HOW TO COMPLETE THIS TASK: Pull out every line below containing the word "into".

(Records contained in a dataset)

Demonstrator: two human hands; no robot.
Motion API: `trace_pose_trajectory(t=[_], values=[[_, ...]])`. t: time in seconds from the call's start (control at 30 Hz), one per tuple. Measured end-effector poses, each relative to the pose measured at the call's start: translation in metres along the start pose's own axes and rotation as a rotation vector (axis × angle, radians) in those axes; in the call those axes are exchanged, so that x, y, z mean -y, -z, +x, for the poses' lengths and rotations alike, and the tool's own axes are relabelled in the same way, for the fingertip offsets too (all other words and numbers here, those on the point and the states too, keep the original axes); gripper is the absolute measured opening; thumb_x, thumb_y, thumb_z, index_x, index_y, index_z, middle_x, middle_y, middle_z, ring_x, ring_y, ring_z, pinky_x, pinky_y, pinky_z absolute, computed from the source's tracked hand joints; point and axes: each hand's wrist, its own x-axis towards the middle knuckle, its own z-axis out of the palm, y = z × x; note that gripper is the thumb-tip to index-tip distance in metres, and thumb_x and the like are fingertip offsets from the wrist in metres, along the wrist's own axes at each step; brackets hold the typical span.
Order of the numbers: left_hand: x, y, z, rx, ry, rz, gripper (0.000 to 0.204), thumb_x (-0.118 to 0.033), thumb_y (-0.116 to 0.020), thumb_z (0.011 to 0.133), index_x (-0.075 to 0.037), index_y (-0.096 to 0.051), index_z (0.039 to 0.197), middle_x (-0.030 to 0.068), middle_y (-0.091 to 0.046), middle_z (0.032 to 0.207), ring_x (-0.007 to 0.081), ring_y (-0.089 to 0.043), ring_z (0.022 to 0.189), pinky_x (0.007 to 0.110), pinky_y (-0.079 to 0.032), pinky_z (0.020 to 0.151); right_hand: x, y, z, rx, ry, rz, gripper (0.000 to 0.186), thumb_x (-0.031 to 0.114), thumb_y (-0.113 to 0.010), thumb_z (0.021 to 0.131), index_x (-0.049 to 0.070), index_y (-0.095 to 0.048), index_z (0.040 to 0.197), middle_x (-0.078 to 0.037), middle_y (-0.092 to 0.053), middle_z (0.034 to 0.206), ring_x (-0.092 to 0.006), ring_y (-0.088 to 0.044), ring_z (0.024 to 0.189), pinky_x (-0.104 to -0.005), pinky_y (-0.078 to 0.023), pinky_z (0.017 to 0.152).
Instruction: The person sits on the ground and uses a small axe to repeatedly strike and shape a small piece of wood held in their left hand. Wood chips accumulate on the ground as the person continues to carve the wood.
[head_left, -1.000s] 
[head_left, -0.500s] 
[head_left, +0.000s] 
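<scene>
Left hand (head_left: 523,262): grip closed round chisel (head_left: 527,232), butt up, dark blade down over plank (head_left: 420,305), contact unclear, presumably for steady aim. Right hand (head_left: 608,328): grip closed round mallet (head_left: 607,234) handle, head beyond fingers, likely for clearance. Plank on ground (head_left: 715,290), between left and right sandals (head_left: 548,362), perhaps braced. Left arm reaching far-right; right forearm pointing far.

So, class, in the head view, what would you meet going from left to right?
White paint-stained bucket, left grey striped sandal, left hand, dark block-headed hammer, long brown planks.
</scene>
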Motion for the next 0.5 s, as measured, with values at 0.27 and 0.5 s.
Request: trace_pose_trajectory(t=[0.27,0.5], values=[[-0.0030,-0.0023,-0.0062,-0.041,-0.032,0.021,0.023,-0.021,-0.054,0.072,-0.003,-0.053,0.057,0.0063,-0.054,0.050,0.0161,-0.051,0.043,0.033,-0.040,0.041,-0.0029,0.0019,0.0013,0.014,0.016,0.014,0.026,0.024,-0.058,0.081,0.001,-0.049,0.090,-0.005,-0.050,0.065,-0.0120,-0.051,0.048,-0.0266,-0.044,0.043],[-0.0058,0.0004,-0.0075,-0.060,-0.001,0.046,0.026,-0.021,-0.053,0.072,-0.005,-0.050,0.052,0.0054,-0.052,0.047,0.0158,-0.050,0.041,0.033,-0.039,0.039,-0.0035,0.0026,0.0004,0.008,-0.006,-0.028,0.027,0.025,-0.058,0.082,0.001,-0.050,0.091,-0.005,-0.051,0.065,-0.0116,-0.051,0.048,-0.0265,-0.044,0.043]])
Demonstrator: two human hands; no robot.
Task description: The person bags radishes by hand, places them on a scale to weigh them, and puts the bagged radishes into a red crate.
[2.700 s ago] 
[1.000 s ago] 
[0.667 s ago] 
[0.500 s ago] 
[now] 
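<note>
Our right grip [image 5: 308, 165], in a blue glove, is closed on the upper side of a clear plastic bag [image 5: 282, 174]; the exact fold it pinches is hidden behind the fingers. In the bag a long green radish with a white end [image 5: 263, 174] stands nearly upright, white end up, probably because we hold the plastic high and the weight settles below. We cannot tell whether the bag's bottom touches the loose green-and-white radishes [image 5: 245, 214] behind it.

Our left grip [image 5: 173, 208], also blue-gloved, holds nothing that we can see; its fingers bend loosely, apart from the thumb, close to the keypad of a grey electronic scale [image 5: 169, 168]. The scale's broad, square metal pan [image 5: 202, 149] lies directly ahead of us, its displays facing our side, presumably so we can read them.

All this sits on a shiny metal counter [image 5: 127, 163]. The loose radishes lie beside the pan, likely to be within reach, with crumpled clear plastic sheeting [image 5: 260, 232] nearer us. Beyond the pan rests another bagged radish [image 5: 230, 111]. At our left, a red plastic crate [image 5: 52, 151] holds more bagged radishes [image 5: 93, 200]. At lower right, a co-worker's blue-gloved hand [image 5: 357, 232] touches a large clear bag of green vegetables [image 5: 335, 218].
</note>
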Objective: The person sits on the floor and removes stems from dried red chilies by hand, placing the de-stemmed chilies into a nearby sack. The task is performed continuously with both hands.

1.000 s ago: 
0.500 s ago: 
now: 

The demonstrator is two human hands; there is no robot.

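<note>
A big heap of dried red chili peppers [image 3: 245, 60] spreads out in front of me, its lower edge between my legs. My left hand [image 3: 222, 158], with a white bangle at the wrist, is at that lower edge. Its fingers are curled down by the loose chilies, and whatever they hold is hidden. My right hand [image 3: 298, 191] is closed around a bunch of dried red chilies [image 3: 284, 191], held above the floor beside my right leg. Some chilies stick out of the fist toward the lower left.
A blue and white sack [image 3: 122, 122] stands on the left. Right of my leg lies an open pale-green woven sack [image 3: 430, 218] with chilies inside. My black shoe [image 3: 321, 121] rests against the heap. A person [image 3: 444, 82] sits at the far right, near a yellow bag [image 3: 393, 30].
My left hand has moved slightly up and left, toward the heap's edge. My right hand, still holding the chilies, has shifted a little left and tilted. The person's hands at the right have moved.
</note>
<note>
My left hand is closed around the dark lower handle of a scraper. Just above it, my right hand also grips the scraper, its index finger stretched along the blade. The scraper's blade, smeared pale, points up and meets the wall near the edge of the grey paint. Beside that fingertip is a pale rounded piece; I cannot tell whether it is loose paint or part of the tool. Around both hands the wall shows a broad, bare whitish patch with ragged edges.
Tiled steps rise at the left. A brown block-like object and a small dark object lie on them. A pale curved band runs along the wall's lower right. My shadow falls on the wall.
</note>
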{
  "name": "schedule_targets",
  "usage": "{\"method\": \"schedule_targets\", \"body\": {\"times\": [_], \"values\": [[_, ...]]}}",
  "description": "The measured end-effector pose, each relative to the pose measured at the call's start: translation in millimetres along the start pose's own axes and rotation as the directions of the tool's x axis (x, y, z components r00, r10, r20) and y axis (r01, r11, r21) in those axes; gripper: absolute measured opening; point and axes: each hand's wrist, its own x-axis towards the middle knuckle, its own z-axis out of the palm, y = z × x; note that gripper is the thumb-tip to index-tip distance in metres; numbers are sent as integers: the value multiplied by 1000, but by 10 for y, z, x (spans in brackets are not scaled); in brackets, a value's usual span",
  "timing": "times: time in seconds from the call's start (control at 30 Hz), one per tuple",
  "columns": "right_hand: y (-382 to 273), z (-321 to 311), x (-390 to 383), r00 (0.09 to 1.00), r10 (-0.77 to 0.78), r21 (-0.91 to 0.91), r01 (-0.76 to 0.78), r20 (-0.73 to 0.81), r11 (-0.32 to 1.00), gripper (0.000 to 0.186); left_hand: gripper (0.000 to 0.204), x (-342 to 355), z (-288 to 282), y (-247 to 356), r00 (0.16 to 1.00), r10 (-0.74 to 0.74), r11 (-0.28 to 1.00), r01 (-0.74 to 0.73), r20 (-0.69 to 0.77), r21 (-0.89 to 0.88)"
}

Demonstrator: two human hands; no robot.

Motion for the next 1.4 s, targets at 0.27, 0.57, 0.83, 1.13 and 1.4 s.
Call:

SOLVED EXERCISE:
Task description: The person bags radishes by hand, places them on a scale to weigh them, and puts the bagged radishes into a red crate.
Objective: The person sits on the floor and removes stems from dried red chilies by hand, placing the de-stemmed chilies into a nearby sack. The task is performed continuously with both hands.

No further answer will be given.